[EXERCISE DETAILS]
Output everything in the data exactly, leaving the pictures out.

[SUPPLIED DATA]
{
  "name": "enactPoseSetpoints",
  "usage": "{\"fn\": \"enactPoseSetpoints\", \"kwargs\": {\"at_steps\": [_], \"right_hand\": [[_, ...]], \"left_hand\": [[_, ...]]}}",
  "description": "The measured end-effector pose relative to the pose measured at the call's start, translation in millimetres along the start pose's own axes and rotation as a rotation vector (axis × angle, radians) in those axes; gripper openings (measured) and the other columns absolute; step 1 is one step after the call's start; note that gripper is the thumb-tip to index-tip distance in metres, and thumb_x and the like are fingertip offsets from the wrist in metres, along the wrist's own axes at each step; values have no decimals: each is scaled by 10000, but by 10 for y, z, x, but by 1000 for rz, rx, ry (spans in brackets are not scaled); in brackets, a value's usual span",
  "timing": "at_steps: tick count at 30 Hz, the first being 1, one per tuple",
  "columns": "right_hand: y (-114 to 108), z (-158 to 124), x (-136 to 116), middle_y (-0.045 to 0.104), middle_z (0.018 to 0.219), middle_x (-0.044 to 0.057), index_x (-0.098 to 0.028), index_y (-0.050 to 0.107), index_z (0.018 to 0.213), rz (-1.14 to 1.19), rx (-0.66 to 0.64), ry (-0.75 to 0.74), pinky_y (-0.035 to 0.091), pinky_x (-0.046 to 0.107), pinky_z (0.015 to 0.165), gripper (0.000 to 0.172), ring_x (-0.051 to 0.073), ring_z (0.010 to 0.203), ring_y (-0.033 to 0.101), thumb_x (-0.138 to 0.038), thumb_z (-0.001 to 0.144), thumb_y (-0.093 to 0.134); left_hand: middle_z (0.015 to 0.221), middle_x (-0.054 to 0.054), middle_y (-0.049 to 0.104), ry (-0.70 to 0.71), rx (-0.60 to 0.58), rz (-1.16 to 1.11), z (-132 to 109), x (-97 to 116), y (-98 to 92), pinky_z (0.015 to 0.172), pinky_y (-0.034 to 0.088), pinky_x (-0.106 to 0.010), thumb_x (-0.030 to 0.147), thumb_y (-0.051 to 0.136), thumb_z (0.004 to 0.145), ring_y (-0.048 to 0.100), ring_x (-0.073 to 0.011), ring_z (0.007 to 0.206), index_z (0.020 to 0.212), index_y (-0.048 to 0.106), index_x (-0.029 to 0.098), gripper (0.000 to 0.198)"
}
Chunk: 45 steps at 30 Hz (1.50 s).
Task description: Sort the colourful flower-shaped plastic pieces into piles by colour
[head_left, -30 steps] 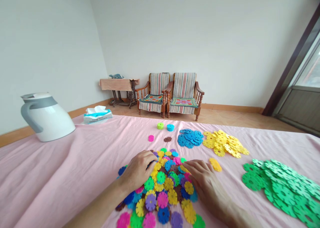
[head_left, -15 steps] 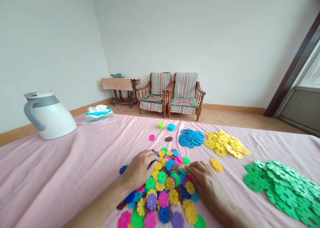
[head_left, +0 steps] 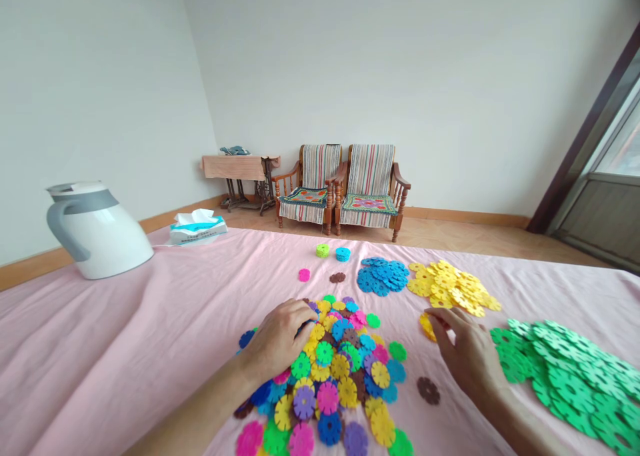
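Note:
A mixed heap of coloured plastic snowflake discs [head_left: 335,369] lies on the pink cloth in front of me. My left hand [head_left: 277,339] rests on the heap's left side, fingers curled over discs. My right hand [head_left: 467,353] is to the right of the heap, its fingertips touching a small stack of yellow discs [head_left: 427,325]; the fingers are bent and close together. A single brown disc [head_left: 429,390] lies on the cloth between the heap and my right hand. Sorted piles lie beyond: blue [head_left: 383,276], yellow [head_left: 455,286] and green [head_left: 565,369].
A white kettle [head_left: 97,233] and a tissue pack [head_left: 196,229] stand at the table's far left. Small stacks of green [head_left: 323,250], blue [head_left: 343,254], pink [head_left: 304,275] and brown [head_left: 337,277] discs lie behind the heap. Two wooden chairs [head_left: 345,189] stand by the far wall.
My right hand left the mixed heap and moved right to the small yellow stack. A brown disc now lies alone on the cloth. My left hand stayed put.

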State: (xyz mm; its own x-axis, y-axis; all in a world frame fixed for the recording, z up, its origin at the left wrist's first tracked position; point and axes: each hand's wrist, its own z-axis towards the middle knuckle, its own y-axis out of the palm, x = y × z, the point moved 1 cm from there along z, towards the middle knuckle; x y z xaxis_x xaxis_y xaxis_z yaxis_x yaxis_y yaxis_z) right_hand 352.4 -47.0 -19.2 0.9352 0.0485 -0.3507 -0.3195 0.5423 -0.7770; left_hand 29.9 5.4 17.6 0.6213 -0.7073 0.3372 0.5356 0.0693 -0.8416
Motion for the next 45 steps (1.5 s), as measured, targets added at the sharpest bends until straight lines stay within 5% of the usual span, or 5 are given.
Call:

[YOUR RESPONSE]
{
  "name": "enactPoseSetpoints",
  "usage": "{\"fn\": \"enactPoseSetpoints\", \"kwargs\": {\"at_steps\": [_], \"right_hand\": [[_, ...]], \"left_hand\": [[_, ...]]}}",
  "description": "The measured end-effector pose relative to the pose measured at the call's start, translation in millimetres along the start pose's own axes and rotation as a rotation vector (axis × angle, radians) in those axes; gripper openings (measured) and the other columns absolute; step 1 is one step after the call's start; note that gripper is the thumb-tip to index-tip distance in metres, and thumb_x and the like are fingertip offsets from the wrist in metres, along the wrist's own axes at each step; values have no decimals: each is scaled by 10000, but by 10 for y, z, x, but by 1000 for rz, rx, ry (spans in brackets are not scaled); in brackets, a value's usual span",
  "timing": "at_steps: tick count at 30 Hz, the first being 1, one per tuple",
  "columns": "right_hand: y (-114 to 108), z (-158 to 124), x (-136 to 116), middle_y (-0.045 to 0.104), middle_z (0.018 to 0.219), middle_x (-0.044 to 0.057), index_x (-0.098 to 0.028), index_y (-0.050 to 0.107), index_z (0.018 to 0.213), rz (-1.14 to 1.19), rx (-0.66 to 0.64), ry (-0.75 to 0.74), pinky_y (-0.035 to 0.091), pinky_x (-0.046 to 0.107), pinky_z (0.015 to 0.165), gripper (0.000 to 0.172), ring_x (-0.051 to 0.073), ring_z (0.010 to 0.203), ring_y (-0.033 to 0.101), thumb_x (-0.138 to 0.038), thumb_z (-0.001 to 0.144), thumb_y (-0.093 to 0.134); left_hand: middle_z (0.015 to 0.221), middle_x (-0.054 to 0.054), middle_y (-0.049 to 0.104), ry (-0.70 to 0.71), rx (-0.60 to 0.58), rz (-1.16 to 1.11), z (-132 to 109), x (-97 to 116), y (-98 to 92), pinky_z (0.015 to 0.172), pinky_y (-0.034 to 0.088), pinky_x (-0.106 to 0.010), thumb_x (-0.030 to 0.147), thumb_y (-0.051 to 0.136), thumb_z (0.004 to 0.145), ring_y (-0.048 to 0.100), ring_x (-0.073 to 0.011), ring_z (0.007 to 0.206), index_z (0.020 to 0.212), index_y (-0.048 to 0.106), index_x (-0.029 to 0.098), gripper (0.000 to 0.198)"
}
Chunk: 45 steps at 30 Hz (1.50 s).
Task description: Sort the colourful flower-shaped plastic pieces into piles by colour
[head_left, -30 steps] 
[head_left, -15 steps] 
[head_left, +0 steps] 
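Note:
A mixed heap of coloured plastic snowflake discs [head_left: 335,369] lies on the pink cloth in front of me. My left hand [head_left: 277,339] rests on the heap's left side, fingers curled over discs. My right hand [head_left: 467,353] is to the right of the heap, its fingertips touching a small stack of yellow discs [head_left: 427,325]; the fingers are bent and close together. A single brown disc [head_left: 429,390] lies on the cloth between the heap and my right hand. Sorted piles lie beyond: blue [head_left: 383,276], yellow [head_left: 455,286] and green [head_left: 565,369].
A white kettle [head_left: 97,233] and a tissue pack [head_left: 196,229] stand at the table's far left. Small stacks of green [head_left: 323,250], blue [head_left: 343,254], pink [head_left: 304,275] and brown [head_left: 337,277] discs lie behind the heap. Two wooden chairs [head_left: 345,189] stand by the far wall.
My right hand left the mixed heap and moved right to the small yellow stack. A brown disc now lies alone on the cloth. My left hand stayed put.
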
State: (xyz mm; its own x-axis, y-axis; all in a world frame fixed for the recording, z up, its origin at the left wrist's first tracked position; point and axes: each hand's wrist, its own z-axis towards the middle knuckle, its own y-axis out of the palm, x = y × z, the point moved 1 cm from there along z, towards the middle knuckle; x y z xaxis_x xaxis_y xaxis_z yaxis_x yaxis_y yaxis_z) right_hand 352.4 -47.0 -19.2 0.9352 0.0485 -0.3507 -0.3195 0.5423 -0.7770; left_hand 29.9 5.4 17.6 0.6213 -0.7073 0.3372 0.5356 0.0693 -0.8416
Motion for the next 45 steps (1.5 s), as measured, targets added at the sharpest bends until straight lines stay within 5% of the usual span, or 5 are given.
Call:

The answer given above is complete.